→ **Task to complete**: Each record below needs to be set down again exactly.

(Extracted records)
+++++
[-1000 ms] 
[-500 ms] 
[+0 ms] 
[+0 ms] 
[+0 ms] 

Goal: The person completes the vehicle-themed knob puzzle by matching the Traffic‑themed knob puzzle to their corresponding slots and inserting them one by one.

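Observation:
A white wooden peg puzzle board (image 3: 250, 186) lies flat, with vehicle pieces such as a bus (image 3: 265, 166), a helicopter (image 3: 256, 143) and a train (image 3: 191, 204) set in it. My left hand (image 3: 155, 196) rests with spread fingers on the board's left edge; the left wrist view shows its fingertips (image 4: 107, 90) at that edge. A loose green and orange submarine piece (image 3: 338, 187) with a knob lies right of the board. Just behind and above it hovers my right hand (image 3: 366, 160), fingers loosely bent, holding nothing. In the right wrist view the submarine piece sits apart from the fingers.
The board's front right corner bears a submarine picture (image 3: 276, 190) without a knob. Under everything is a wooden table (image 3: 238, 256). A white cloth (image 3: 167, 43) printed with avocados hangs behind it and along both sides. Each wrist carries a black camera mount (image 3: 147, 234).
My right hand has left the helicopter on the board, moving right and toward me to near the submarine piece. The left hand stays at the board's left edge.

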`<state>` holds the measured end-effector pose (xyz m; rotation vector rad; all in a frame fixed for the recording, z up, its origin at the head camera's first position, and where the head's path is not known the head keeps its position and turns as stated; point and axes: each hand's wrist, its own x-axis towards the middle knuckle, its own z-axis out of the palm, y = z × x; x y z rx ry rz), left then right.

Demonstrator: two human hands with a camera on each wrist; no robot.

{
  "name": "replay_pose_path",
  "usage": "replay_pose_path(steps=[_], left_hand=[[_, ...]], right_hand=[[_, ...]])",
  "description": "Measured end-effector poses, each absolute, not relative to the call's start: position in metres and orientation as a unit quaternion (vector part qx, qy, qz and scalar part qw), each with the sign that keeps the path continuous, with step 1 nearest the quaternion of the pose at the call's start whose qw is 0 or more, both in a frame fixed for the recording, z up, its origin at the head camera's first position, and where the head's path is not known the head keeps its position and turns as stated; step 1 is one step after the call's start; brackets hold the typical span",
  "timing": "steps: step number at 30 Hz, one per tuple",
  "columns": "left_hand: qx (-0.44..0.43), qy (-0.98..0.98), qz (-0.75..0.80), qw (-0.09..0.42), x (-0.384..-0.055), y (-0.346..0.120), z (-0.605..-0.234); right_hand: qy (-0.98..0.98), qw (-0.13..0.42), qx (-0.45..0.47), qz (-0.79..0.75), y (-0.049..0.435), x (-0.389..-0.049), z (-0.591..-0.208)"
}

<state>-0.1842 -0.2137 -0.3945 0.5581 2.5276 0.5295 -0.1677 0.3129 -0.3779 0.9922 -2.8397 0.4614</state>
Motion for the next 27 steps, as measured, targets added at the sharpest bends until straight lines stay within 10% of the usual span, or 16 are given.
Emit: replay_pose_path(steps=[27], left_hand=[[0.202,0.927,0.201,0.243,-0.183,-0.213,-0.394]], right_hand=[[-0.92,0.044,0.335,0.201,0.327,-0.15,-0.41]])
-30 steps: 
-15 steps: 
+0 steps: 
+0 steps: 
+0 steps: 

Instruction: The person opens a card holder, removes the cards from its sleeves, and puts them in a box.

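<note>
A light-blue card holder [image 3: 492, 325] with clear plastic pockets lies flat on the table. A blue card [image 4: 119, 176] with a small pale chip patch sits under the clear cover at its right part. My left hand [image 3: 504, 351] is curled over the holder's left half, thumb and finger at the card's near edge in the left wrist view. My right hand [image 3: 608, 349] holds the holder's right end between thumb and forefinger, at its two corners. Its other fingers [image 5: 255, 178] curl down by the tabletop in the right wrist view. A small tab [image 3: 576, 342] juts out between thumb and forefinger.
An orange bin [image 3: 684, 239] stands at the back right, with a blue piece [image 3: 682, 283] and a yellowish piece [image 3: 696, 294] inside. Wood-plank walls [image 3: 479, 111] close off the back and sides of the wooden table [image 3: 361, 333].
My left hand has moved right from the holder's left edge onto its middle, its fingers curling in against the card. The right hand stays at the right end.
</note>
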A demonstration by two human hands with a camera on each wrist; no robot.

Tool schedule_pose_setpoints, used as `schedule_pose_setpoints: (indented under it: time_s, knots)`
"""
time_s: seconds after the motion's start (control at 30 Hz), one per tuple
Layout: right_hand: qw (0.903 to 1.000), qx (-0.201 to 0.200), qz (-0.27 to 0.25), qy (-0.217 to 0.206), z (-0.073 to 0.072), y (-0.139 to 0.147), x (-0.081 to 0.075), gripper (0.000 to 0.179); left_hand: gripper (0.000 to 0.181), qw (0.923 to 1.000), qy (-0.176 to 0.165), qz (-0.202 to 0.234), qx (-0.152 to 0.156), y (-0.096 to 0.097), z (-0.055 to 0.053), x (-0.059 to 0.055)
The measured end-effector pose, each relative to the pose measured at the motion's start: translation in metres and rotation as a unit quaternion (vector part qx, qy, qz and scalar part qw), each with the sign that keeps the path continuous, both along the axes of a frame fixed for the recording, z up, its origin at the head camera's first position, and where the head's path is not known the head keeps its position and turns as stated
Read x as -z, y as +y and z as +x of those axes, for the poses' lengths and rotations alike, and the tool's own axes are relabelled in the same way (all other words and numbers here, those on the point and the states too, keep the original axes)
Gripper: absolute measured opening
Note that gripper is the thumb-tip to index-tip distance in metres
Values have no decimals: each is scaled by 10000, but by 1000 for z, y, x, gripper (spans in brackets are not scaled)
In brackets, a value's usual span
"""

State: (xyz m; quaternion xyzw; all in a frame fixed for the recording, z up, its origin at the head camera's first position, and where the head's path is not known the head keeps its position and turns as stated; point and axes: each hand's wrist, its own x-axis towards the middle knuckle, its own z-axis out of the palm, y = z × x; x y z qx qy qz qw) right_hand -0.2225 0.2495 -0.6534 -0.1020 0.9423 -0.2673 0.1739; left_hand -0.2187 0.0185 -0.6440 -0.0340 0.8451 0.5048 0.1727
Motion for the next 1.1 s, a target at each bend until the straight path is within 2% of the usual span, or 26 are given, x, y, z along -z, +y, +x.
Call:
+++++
→ **Response for this exercise**:
[-1000 ms] 
[-500 ms] 
[+0 ms] 
[+0 ms] 
[+0 ms] 

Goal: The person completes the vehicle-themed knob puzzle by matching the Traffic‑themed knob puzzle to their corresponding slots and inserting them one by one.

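Observation:
A white wooden peg puzzle board (image 3: 250, 186) lies flat, with vehicle pieces such as a bus (image 3: 265, 166), a helicopter (image 3: 256, 143) and a train (image 3: 191, 204) set in it. My left hand (image 3: 155, 196) rests with spread fingers on the board's left edge; the left wrist view shows its fingertips (image 4: 107, 90) at that edge. A loose green and orange submarine piece (image 3: 338, 187) with a knob lies right of the board. Just behind and above it hovers my right hand (image 3: 366, 160), fingers loosely bent, holding nothing. In the right wrist view the submarine piece sits apart from the fingers.
The board's front right corner bears a submarine picture (image 3: 276, 190) without a knob. Under everything is a wooden table (image 3: 238, 256). A white cloth (image 3: 167, 43) printed with avocados hangs behind it and along both sides. Each wrist carries a black camera mount (image 3: 147, 234).
My right hand has left the helicopter on the board, moving right and toward me to near the submarine piece. The left hand stays at the board's left edge.
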
`<state>` holds the measured end-effector pose (xyz m; rotation vector rad; all in a frame fixed for the recording, z up, its origin at the head camera's first position, and where the head's path is not known the head keeps its position and turns as stated; point and axes: each hand's wrist, its own x-axis towards the middle knuckle, its own z-axis out of the palm, y = z × x; x y z rx ry rz), left then right.

Demonstrator: two human hands with a camera on each wrist; no robot.

{
  "name": "replay_pose_path",
  "usage": "replay_pose_path(steps=[_], left_hand=[[_, ...]], right_hand=[[_, ...]])",
  "description": "Measured end-effector poses, each absolute, not relative to the call's start: position in metres and orientation as a unit quaternion (vector part qx, qy, qz and scalar part qw), each with the sign that keeps the path continuous, with step 1 nearest the quaternion of the pose at the call's start whose qw is 0 or more, both in a frame fixed for the recording, z up, its origin at the head camera's first position, and where the head's path is not known the head keeps its position and turns as stated; step 1 is one step after the call's start; brackets hold the typical span",
  "timing": "steps: step number at 30 Hz, one per tuple",
  "columns": "left_hand: qx (-0.44..0.43), qy (-0.98..0.98), qz (-0.75..0.80), qw (-0.09..0.42), x (-0.384..-0.055), y (-0.346..0.120), z (-0.605..-0.234); right_hand: qy (-0.98..0.98), qw (-0.13..0.42), qx (-0.45..0.47), qz (-0.79..0.75), y (-0.049..0.435), x (-0.389..-0.049), z (-0.591..-0.208)"
}

<state>-0.1842 -0.2137 -0.3945 0.5581 2.5276 0.5295 -0.1677 0.3129 -0.3779 0.9922 -2.8397 0.4614</state>
Motion for the next 27 steps, as measured, targets added at the sharpest bends until straight lines stay within 10% of the usual span, or 16 are given.
Emit: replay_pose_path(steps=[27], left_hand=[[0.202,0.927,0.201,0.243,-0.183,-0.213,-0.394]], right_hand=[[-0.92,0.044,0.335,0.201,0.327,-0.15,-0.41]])
-30 steps: 
-15 steps: 
+0 steps: 
+0 steps: 
+0 steps: 

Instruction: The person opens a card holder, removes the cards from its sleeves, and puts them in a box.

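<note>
A light-blue card holder [image 3: 492, 325] with clear plastic pockets lies flat on the table. A blue card [image 4: 119, 176] with a small pale chip patch sits under the clear cover at its right part. My left hand [image 3: 504, 351] is curled over the holder's left half, thumb and finger at the card's near edge in the left wrist view. My right hand [image 3: 608, 349] holds the holder's right end between thumb and forefinger, at its two corners. Its other fingers [image 5: 255, 178] curl down by the tabletop in the right wrist view. A small tab [image 3: 576, 342] juts out between thumb and forefinger.
An orange bin [image 3: 684, 239] stands at the back right, with a blue piece [image 3: 682, 283] and a yellowish piece [image 3: 696, 294] inside. Wood-plank walls [image 3: 479, 111] close off the back and sides of the wooden table [image 3: 361, 333].
My left hand has moved right from the holder's left edge onto its middle, its fingers curling in against the card. The right hand stays at the right end.
</note>
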A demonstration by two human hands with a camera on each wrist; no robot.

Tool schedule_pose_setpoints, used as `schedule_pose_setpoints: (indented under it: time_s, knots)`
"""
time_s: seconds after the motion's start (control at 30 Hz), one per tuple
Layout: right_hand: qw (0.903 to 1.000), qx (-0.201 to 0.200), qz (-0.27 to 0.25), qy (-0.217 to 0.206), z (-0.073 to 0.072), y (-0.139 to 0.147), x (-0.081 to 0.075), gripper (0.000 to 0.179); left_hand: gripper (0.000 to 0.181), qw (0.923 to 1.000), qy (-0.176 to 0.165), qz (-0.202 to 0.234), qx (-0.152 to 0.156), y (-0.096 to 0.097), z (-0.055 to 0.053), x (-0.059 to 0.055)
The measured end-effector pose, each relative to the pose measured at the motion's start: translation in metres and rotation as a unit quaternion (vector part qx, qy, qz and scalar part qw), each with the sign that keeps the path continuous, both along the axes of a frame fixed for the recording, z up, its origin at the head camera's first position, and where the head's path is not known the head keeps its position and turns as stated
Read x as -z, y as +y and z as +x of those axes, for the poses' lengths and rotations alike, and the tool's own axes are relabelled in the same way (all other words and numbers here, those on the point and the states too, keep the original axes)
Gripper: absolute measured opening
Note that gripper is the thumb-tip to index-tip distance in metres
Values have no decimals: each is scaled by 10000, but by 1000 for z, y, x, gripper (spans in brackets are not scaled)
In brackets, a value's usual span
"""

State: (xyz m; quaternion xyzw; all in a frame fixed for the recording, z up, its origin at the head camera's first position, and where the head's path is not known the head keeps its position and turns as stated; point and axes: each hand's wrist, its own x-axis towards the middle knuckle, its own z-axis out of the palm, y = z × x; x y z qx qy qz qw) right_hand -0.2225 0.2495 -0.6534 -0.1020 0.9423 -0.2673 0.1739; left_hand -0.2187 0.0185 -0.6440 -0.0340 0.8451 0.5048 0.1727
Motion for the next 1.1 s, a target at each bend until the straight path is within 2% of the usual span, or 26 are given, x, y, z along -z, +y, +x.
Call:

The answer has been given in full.